- [WHAT IS NEEDED] Keeping every word the same, return the listing from its first line until the line holding "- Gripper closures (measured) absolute" has been returned as well.

- [SUPPLIED MATERIAL]
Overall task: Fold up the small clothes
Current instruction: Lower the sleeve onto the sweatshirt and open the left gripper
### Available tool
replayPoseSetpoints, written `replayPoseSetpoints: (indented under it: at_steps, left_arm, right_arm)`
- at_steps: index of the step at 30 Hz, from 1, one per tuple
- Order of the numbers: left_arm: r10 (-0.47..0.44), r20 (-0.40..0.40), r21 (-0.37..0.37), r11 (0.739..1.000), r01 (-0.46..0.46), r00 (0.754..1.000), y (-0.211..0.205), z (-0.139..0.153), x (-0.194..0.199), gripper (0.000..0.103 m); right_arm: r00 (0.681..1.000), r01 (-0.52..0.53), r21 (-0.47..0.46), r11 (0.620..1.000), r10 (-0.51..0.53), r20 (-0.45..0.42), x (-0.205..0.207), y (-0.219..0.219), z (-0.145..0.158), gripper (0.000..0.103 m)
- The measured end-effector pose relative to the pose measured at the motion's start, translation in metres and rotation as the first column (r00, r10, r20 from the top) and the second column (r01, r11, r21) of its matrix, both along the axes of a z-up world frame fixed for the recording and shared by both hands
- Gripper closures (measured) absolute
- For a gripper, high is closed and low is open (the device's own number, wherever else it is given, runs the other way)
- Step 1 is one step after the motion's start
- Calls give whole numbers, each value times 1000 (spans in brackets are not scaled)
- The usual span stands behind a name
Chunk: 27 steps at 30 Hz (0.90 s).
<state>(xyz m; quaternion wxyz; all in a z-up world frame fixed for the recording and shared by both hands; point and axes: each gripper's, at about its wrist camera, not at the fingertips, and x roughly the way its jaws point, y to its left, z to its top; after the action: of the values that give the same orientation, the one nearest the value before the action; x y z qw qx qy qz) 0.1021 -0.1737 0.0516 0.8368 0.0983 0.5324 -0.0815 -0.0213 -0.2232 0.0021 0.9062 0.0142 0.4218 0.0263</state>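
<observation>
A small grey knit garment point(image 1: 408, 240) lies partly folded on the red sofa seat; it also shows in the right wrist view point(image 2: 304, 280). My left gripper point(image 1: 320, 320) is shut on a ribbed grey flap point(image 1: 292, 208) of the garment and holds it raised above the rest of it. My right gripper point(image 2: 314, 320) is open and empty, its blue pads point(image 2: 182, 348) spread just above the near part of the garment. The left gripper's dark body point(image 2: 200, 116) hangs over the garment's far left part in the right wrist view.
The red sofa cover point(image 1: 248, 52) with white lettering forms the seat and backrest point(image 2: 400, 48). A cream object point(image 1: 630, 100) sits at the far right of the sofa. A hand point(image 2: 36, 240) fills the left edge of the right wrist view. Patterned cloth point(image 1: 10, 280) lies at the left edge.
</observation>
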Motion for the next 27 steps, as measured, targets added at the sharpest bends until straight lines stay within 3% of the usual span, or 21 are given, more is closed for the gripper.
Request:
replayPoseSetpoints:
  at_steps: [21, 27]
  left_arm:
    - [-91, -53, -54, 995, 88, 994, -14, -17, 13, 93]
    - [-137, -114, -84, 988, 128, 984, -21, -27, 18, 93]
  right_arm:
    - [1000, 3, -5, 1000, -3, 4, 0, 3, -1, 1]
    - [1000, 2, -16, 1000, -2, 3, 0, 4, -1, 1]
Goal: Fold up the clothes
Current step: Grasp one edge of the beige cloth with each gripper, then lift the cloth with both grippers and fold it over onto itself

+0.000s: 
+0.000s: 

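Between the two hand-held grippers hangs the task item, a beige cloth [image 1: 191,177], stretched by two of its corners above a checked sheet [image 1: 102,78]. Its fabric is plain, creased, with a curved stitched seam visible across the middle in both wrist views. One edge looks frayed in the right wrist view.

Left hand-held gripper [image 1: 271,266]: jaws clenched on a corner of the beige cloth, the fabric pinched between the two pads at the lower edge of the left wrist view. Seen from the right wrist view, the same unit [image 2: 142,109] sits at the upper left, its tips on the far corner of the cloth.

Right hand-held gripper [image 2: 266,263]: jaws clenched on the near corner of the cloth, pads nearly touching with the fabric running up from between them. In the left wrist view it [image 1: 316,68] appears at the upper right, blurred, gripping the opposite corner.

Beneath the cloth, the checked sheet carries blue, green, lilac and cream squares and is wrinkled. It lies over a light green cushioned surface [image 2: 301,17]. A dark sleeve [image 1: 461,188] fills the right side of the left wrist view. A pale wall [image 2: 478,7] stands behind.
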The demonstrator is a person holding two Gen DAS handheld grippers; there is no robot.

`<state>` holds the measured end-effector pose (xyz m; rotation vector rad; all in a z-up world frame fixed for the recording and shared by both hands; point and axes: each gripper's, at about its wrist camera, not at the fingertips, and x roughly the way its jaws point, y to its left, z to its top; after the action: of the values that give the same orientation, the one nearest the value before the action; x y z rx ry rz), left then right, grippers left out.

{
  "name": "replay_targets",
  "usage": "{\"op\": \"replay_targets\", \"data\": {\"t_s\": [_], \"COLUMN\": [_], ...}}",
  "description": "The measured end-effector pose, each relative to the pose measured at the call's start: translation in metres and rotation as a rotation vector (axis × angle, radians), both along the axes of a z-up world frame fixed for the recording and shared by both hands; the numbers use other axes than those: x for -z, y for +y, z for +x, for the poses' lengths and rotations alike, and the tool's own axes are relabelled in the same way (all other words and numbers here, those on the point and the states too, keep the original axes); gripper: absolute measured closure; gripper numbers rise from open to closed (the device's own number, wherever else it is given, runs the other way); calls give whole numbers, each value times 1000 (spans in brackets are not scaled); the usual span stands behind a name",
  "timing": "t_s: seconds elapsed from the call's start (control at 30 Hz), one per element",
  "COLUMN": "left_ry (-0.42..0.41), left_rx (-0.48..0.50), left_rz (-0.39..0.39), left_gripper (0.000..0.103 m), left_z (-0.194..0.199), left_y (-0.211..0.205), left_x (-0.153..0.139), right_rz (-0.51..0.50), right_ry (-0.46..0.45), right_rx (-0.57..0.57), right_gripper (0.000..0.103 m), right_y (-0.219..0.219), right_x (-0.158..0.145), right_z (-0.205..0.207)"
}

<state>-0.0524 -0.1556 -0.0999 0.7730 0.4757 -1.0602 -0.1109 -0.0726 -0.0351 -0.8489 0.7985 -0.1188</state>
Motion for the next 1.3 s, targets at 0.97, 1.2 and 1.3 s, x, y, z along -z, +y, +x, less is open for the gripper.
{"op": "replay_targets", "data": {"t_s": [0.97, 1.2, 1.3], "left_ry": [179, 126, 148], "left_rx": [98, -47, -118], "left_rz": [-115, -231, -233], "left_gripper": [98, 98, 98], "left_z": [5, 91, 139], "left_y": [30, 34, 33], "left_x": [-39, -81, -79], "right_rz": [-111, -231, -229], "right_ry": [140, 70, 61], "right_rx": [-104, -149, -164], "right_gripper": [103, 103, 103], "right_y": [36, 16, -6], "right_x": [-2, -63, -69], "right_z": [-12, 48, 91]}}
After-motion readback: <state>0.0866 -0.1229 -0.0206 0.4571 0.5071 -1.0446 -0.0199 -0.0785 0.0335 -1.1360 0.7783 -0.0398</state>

- [EXERCISE RESPONSE]
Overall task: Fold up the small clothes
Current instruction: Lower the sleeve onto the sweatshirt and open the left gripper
### Available tool
replayPoseSetpoints, written `replayPoseSetpoints: (indented under it: at_steps, left_arm, right_arm)`
- at_steps: index of the step at 30 Hz, from 1, one per tuple
- Order of the numbers: left_arm: r10 (-0.47..0.44), r20 (-0.40..0.40), r21 (-0.37..0.37), r11 (0.739..1.000), r01 (-0.46..0.46), r00 (0.754..1.000), y (-0.211..0.205), z (-0.139..0.153), x (-0.194..0.199), gripper (0.000..0.103 m); right_arm: r00 (0.681..1.000), r01 (-0.52..0.53), r21 (-0.47..0.46), r11 (0.620..1.000), r10 (-0.51..0.53), r20 (-0.45..0.42), x (-0.205..0.207), y (-0.219..0.219), z (-0.145..0.158), gripper (0.000..0.103 m)
- The measured end-effector pose relative to the pose measured at the motion's start, translation in metres and rotation as the first column (r00, r10, r20 from the top) and the second column (r01, r11, r21) of its matrix, both along the axes of a z-up world frame fixed for the recording and shared by both hands
- Gripper closures (measured) absolute

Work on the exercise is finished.